Work required: Once you reach the line containing "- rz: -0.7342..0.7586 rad", reproduce it and every later line exactly, through the end of the data.

Material provided:
____

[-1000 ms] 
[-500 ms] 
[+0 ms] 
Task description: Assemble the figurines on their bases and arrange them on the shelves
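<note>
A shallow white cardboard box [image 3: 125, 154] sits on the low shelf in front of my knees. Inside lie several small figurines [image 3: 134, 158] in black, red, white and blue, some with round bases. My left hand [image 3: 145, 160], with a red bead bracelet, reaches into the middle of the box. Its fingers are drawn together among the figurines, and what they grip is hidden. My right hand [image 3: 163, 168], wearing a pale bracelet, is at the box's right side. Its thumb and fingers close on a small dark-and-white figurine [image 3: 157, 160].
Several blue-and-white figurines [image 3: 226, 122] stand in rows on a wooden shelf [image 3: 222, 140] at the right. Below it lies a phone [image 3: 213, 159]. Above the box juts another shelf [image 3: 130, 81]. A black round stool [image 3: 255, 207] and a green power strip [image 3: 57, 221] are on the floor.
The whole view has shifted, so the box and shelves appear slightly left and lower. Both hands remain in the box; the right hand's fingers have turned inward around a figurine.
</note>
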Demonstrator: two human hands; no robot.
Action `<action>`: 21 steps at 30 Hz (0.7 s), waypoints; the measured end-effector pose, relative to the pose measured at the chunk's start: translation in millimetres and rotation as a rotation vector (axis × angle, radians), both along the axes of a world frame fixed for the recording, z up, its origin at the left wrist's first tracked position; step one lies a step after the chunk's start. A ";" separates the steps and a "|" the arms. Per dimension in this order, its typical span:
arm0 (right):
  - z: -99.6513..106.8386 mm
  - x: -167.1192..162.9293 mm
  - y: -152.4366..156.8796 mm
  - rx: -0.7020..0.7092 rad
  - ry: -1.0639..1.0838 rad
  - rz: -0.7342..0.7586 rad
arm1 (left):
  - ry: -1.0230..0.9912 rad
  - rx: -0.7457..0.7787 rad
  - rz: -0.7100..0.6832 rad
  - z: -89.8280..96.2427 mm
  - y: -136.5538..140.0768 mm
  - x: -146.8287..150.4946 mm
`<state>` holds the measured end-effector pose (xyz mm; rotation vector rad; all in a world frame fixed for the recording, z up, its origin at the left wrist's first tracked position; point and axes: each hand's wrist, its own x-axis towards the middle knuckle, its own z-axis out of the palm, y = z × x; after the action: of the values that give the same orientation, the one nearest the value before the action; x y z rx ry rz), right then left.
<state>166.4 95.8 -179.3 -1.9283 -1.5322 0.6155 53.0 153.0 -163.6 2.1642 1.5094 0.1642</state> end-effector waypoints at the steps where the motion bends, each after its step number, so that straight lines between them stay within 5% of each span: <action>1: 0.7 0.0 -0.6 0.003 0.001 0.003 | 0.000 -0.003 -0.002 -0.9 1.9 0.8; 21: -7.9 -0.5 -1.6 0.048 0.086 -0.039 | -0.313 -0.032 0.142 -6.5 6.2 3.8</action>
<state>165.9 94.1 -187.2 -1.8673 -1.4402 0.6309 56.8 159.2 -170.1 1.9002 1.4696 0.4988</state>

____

Solution to this task:
  - rz: -0.7342..0.7586 rad
arm1 (left):
  - ry: -1.0230..0.9912 rad
  - rx: -0.7457..0.7787 rad
  - rz: -0.7100..0.6832 rad
  - z: -89.8280..96.2427 mm
  - y: -136.5538..140.0768 mm
  - x: -146.8287..150.4946 mm
`<state>` holds the measured end-effector pose (xyz mm; rotation vector rad; all in a world frame fixed for the recording, z up, its origin at the left wrist's first tracked position; point and axes: each hand's wrist, its own x-axis towards the middle knuckle, its own z-axis out of the palm, y = z × x; after the action: of the values that give the same orientation, the one nearest the value before the action; x y z rx ry rz), right then left.
<state>166.4 95.8 -179.3 -1.9283 -1.5322 0.6155 53.0 153.0 -163.6 2.1642 1.5094 0.1642</state> end-effector waypoints at the steps where the motion bends, each after its step number, so that straight lines between them stay within 5% of each span: <action>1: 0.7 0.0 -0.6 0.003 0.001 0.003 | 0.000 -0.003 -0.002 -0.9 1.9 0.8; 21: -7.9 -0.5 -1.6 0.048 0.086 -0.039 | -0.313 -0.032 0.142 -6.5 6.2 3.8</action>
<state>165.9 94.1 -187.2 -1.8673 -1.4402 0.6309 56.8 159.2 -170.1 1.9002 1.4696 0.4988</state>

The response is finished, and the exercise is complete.